Senior Data Engineer, Infrastructure Reliability
Amazon
Description
Join Amazon's Fulfillment Technologies & Robotics (FTR) team to build the data foundation powering the next generation of AI-enabled infrastructure reliability — a platform designed to keep Amazon's global fulfillment network running continuously, moving toward fully autonomous, zero-touch operations.

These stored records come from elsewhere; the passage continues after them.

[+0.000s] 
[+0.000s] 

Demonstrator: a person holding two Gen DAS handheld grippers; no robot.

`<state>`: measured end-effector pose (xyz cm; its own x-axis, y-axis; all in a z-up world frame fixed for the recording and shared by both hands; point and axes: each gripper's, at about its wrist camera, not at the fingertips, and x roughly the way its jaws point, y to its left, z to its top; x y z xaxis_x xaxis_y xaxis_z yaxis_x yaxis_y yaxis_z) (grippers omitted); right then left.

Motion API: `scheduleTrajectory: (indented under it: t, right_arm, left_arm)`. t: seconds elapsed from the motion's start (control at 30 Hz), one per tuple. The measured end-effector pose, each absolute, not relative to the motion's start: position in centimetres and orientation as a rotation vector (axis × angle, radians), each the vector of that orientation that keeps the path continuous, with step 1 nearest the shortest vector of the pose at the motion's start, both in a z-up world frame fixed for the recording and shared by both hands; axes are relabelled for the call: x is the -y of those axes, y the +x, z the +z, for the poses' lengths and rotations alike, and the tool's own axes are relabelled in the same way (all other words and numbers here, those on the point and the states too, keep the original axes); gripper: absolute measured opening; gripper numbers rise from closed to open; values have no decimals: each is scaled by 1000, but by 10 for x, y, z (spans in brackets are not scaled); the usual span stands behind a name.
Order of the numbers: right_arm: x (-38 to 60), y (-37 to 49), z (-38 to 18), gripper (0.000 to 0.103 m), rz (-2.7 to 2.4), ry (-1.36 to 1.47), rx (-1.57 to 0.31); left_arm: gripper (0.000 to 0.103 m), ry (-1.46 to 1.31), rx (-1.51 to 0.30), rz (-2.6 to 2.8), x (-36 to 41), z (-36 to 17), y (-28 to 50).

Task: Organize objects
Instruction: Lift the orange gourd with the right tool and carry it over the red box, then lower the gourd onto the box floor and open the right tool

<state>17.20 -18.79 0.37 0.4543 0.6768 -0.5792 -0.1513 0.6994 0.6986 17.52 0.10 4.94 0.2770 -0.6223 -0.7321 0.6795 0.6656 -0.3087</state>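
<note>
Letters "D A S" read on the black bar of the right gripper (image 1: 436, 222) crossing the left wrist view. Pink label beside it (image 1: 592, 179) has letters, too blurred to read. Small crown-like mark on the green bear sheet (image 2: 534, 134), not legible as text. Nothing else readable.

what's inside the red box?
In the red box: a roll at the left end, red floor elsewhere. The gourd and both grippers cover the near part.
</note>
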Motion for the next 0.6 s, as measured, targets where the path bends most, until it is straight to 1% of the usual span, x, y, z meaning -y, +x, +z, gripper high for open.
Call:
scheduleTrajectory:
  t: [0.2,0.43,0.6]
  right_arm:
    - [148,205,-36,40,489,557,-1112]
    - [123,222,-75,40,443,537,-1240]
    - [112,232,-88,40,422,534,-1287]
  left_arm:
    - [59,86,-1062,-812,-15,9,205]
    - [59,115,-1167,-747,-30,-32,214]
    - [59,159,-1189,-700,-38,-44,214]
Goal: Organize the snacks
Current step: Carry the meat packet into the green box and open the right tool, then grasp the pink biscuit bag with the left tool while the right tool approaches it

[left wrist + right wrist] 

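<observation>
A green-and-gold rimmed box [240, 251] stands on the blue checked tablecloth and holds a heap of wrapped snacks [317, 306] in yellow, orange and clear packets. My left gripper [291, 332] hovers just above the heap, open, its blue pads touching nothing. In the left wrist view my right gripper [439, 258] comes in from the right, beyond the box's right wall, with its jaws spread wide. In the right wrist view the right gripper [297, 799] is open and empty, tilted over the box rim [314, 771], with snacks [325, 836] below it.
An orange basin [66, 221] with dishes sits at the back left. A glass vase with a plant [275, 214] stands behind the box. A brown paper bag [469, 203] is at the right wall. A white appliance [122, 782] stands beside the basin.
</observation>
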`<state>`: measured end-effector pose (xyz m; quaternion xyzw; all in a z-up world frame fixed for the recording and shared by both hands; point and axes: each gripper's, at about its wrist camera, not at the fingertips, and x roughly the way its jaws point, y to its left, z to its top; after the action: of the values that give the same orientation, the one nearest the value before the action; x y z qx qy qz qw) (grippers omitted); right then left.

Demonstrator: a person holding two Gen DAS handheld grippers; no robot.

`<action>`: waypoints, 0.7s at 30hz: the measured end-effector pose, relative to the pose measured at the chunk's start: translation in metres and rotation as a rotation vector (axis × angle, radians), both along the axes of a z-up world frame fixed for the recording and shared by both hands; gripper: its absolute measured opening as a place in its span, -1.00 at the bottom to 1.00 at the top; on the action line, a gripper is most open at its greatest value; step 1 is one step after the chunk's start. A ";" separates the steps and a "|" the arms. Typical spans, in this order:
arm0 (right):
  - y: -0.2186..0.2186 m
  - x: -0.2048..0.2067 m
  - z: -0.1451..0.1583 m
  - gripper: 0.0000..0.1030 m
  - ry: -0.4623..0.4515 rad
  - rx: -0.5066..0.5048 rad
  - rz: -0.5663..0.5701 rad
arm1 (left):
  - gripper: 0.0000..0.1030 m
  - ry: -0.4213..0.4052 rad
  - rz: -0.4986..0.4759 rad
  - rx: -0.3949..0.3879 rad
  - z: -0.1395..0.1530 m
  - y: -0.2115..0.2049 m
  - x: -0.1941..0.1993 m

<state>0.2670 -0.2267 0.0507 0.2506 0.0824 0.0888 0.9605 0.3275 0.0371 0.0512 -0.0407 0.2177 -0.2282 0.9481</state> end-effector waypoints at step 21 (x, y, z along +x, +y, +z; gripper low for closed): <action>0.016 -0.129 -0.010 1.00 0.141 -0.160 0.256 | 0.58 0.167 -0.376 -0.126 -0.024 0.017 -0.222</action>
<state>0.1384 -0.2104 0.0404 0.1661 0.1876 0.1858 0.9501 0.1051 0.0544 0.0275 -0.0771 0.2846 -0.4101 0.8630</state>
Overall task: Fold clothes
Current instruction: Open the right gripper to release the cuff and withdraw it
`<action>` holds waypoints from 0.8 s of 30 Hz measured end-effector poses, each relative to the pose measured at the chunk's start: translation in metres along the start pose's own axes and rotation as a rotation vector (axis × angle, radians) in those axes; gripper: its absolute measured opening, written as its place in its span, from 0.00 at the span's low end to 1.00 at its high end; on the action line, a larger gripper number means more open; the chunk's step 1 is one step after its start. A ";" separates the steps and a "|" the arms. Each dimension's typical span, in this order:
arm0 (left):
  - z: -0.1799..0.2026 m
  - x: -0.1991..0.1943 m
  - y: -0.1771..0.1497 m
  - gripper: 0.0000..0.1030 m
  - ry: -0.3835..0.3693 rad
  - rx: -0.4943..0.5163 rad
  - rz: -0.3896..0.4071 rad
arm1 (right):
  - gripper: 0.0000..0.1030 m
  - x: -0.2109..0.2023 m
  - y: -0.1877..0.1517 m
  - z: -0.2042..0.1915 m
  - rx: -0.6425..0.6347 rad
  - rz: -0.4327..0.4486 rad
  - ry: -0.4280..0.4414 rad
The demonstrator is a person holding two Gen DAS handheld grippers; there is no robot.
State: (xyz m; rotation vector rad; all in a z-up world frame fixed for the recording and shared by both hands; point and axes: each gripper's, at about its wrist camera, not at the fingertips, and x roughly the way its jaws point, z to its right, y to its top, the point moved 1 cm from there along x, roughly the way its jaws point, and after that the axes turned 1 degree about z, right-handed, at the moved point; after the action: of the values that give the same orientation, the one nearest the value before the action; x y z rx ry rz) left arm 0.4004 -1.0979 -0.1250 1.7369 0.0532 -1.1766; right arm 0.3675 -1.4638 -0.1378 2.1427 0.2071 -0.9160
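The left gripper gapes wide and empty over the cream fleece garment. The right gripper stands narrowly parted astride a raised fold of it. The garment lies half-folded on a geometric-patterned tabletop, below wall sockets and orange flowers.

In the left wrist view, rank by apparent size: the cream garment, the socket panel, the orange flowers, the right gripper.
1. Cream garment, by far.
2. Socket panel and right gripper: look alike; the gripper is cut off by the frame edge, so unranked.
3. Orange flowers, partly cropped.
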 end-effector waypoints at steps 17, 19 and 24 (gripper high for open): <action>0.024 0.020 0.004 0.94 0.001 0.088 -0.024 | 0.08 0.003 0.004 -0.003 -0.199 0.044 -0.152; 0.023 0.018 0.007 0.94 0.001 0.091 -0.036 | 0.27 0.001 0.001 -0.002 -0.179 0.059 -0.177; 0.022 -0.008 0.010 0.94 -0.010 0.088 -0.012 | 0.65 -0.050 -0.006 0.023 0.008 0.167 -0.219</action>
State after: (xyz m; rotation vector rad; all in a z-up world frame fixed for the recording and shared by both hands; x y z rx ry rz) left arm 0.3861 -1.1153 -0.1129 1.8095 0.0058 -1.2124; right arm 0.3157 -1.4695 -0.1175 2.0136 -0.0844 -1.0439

As a Data Engineer III on the Infrastructure Reliability team, you will design, build, and scale the data pipelines, models, and warehousing infrastructure that feed machine learning systems, multi-agent orchestration platforms, and real-time observability tools across thousands of fulfillment sites. Your work will be operationally critical, technically motivated, and globally impactful. If you are energized by hard data problems at enormous scale — and want your work to matter in production every single day — this is the role for you.
Key job responsibilities
- Design, build, and maintain scalable ETL/ELT pipelines that ingest, transform, and serve operational data from thousands of fulfillment sites to ML models, detection systems, and dashboards
- Develop and own data models that guide AI-powered progressive incident detection, consolidation, and remediation orchestration across cross-domain fulfillment systems
- Partner closely with data scientists, software engineers, and product managers to define data requirements, validate feature engineering approaches, and ensure model-ready data pipelines are reliable and low-latency
- Build and operate large-scale data warehouse solutions on AWS (Redshift, S3, Glue, EMR, Spark) supporting both batch and near-real-time workloads
- Establish and enforce data quality frameworks, monitoring, and alerting to ensure the reliability of data feeding autonomous operational systems where data errors carry real operational risk
- Define and implement data governance standards, access patterns, and documentation so that data assets are discoverable, trustworthy, and reusable across teams
- Mentor junior data engineers on best practices in pipeline design, code quality, testing, and data modeling
- Identify and eliminate bottlenecks in existing data infrastructure, continuously improving pipeline performance, cost efficiency, and maintainability
A day in the life
You start the morning reviewing pipeline health dashboards and triaging any data quality alerts before the ML team begins model training runs. Mid-morning, you join a working session with a data scientist to align on feature definitions for a new anomaly detection model — pulling sample data to validate assumptions together. After lunch, you spend focused time extending a near-real-time ingestion pipeline to support a new incident signal from a robotics domain team. You close the day in a design review with a senior engineer, walking through your proposed schema changes for a new consolidated incident data model. No two days are exactly the same, but every day your work is directly enabling a platform that keeps Amazon's fulfillment network running.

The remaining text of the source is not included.